Customizing wait times

LLooM has built-in functionality for batching asynchronous requests to avoid rate limit issues. However, the necessary batch size and timing may vary across different users depending on details of their dataset and account.

Thus, users can override the number of requests in a batch and the length of time to wait between batches with the rate_limits parameter. The current defaults are defined as RATE_LIMITS in llm.py.

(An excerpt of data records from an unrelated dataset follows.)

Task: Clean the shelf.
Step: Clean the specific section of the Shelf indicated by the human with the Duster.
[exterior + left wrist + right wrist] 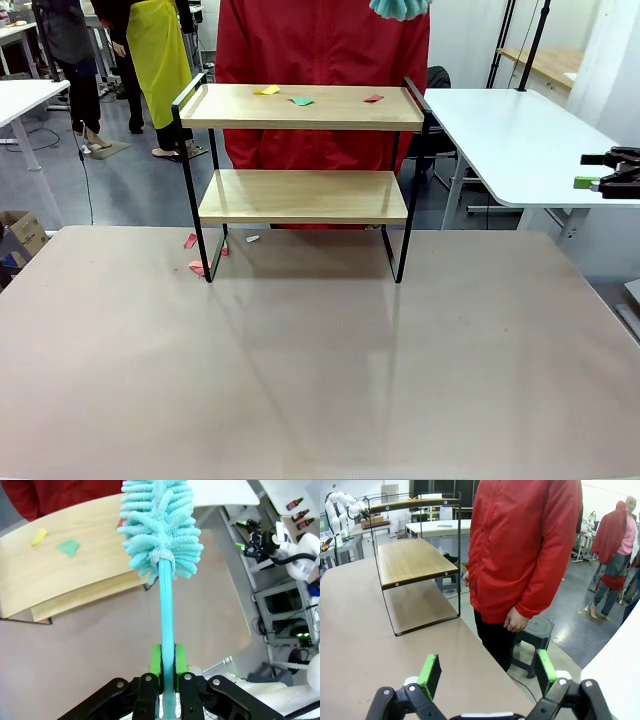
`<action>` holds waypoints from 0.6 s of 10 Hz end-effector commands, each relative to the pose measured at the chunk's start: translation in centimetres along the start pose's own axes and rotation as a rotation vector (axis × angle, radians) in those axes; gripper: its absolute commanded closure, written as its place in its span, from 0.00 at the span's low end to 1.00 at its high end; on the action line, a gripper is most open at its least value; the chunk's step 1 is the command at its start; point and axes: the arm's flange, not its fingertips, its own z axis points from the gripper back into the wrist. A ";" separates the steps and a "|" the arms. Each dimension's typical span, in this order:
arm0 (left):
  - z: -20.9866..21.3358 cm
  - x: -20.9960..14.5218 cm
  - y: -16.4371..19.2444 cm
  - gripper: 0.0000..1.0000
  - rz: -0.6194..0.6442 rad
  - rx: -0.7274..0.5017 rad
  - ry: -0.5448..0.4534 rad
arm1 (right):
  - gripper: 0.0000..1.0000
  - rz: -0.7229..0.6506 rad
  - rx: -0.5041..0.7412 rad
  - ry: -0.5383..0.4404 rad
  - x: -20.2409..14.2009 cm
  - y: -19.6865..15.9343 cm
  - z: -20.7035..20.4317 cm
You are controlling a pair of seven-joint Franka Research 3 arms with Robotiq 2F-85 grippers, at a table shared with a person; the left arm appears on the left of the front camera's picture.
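Left gripper [167, 661] pinches a fluffy teal microfibre duster [161, 520] above the two-tier light-wood, black-framed shelf [75, 575]. The right gripper [592, 170] waits spread at far right. The next move is probably sweeping the coloured paper scraps [301, 100] off the top board.

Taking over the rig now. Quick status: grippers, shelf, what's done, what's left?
Left gripper: shut on the duster handle, head raised over the shelf, off the board.
Right gripper: open, empty, off to the right side.
Shelf: at the table's far edge, person behind it.
Top board: yellow scrap, green scrap, red scrap. Lower board looks bare.
Table scraps lie by the shelf's left legs.
Done: top board not swept.
Left: brush the three scraps off.
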 end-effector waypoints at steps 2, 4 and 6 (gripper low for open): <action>-1.7 -1.5 -3.9 0.87 0.118 0.115 -0.084 | 0.00 0.003 0.003 0.003 0.3 0.3 0.0; -3.5 -2.1 -6.8 0.87 0.140 0.203 -0.157 | 0.00 0.003 0.003 0.003 0.3 0.3 0.0; -5.6 -2.7 -8.2 0.87 0.188 0.222 -0.209 | 0.00 0.003 0.003 0.003 0.3 0.3 0.0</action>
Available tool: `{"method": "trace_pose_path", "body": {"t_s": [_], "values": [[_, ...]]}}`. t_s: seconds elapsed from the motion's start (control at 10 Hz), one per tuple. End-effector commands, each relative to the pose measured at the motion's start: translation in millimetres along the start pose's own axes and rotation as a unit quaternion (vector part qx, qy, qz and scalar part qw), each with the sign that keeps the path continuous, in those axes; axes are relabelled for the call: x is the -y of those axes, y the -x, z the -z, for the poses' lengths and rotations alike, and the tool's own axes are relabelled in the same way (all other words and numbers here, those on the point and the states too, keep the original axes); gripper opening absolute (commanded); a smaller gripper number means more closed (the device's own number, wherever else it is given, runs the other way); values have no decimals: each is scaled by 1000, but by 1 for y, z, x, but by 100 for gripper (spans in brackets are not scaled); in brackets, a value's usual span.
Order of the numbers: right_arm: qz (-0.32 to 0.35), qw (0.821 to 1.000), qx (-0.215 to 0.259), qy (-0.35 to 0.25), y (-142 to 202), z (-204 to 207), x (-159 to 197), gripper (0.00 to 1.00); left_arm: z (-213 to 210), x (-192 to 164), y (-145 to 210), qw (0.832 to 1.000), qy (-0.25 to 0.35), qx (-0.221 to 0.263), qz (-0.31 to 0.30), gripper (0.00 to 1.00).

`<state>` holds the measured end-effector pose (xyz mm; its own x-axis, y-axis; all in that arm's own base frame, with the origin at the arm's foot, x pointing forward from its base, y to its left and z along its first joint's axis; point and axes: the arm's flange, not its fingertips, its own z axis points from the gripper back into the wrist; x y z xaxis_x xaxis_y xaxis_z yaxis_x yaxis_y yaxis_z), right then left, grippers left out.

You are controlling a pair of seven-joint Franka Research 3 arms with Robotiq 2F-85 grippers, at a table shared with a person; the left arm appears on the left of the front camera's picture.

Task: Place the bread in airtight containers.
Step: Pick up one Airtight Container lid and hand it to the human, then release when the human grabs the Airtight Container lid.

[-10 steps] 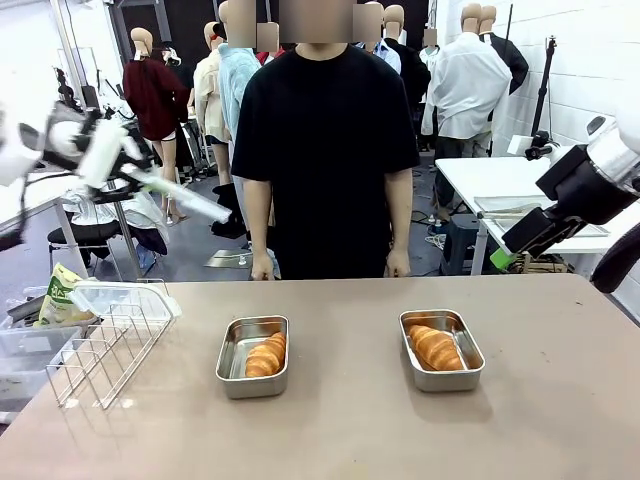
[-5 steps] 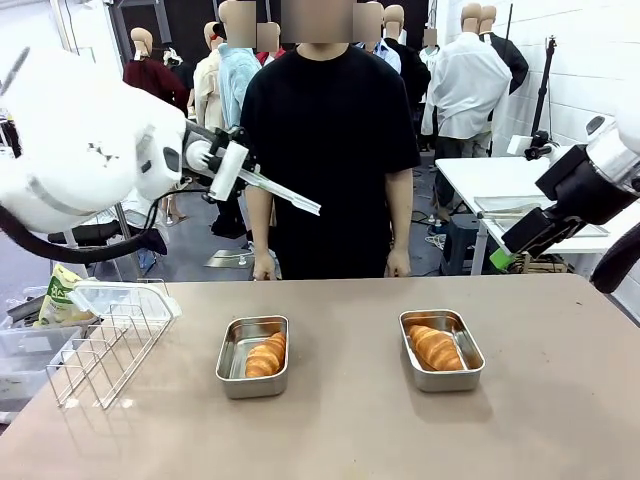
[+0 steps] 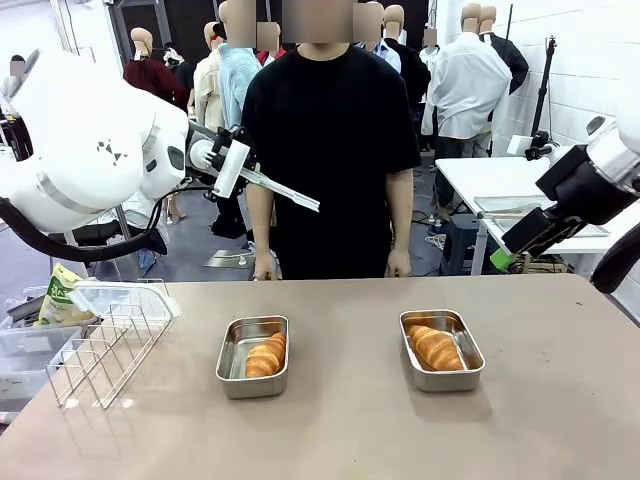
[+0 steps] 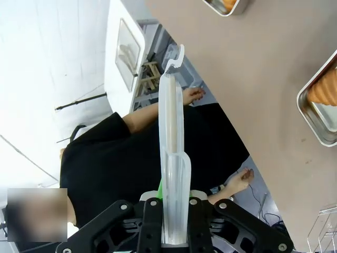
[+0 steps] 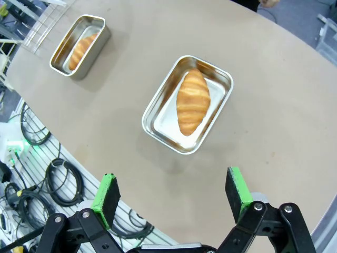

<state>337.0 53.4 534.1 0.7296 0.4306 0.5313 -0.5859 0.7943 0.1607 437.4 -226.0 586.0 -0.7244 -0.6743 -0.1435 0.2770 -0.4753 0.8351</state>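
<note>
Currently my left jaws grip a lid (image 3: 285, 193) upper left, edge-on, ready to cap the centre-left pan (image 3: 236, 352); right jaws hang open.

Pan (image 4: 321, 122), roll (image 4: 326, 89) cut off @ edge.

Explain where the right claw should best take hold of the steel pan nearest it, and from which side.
Probably from above, pinching one long wall of the steel pan, one finger inside. The croissant lies lengthwise down the middle, so a gap is free along each long wall.
</note>
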Motion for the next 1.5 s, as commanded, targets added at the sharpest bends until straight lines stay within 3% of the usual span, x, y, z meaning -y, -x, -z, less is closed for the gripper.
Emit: {"method": "trace_pose_path", "body": {"t_s": [0.0, 1.4], "values": [[2, 1000, 2, -7, 0, 1, 0, 100, -1, -3, -4, 1000, -1, 1, 6, 0], [2, 1000, 2, -7, 0, 1, 0, 100, -1, -3, -4, 1000, -1, 1, 6, 0]]}}
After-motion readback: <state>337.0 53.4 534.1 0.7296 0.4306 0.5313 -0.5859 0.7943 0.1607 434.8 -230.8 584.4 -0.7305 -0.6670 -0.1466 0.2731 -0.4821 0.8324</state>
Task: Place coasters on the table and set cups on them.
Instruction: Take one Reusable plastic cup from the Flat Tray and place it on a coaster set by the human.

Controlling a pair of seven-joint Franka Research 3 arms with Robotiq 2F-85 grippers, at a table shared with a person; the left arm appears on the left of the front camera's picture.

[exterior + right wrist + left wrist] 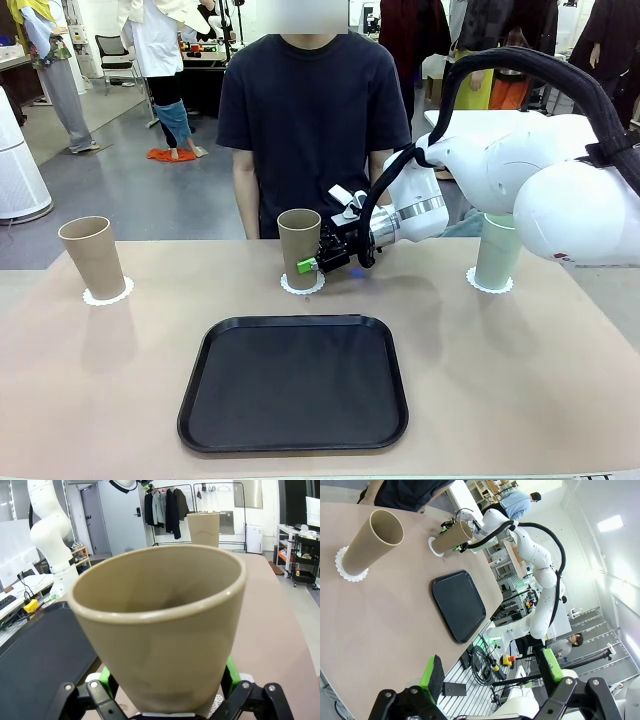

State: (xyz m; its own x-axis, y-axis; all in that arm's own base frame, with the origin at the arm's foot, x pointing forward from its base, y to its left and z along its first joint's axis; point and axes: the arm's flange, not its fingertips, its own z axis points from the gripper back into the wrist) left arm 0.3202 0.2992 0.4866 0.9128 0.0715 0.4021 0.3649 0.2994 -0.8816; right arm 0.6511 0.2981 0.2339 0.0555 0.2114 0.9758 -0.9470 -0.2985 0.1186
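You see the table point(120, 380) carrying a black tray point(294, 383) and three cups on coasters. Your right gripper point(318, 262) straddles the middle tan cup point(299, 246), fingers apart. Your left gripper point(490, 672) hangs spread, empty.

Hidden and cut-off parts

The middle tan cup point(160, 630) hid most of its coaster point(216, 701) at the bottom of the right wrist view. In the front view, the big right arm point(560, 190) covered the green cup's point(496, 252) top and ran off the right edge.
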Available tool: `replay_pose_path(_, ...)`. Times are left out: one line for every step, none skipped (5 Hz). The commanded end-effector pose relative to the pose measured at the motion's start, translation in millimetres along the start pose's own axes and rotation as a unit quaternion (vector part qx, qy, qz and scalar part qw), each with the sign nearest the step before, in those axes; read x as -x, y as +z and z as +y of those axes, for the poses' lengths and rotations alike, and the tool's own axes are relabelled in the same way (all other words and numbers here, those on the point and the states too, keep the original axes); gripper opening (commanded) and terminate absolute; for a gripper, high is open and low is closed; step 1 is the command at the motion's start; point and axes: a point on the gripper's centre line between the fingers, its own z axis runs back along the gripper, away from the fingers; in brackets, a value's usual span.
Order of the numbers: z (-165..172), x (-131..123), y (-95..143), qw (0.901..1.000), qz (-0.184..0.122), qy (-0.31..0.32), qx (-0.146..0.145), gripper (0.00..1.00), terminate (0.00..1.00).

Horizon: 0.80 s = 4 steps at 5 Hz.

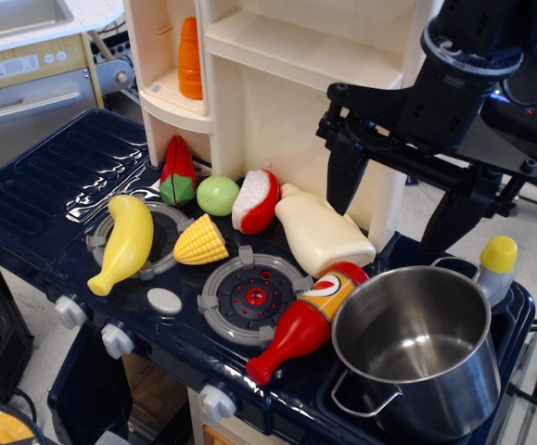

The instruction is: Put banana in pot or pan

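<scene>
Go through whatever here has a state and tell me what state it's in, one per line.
Curved yellow plastic banana: lying on left burner, not in pot.
Shiny stainless-steel pot: upright, empty.
Black gripper: open, empty, raised above the pot.
Red ketchup bottle: lying on its side against pot.

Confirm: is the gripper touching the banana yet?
Apart. The only view shows the open gripper raised above the pot, far across the stove from the banana.

Toy kitchen scene. The banana (125,243) lies across the left burner (161,243) of the dark blue desk (45,185), beside a corn wedge (202,241). The empty pot (416,348) sits at right, touching a red ketchup bottle (305,320). The black hand (400,199) hangs above the pot, fingers spread apart.
</scene>
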Motion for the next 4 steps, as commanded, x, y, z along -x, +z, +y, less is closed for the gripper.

It may be helpful to refer to your organization's own rate limits to set these values.

py
l = wb.lloom(
    df=df,
    text_col="text",
    # Rate limit parameter specification
    rate_limits={
        # Specify any custom parameters
        # Otherwise, they default to the RATE_LIMITS settings in llm.py
        # "model-name": (n_requests, wait_time_secs)
        "gpt-4-turbo": (40, 10),  
    }
)
  • n_requests: number of requests allowed in one batch
  • wait_time_secs: time period (in seconds) to wait before making more requests
  • RPM (Requests per minute): n_requests * (60 / wait_time_secs). In the above example, we specified 40 requests every 10 seconds, which means 240 requests per minute.

Batching score operations

The Score operator in particular may run into rate limits because it initiates a higher volume of concurrent requests to score all documents for all selected concepts. By default, scoring is applied individually for each concept and each document (batch_size=1) to produce more reliable scores.

However, users can opt to increase the batch size, which will score multiple documents at a time for a given concept. This will reduce the number of unique API calls, but may sacrifice scoring reliability.

py
score_df = await l.score(
    batch_size=5,
)

LLooM Operators

If you'd like to dive deeper and reconfigure the core operators used within LLooM (like the Distill, Cluster, and Synthesize operators), you can access the base functions from the concept_induction module:

import text_lloom.concept_induction as ci

Please refer to the API Reference for details on each of the core LLooM operators.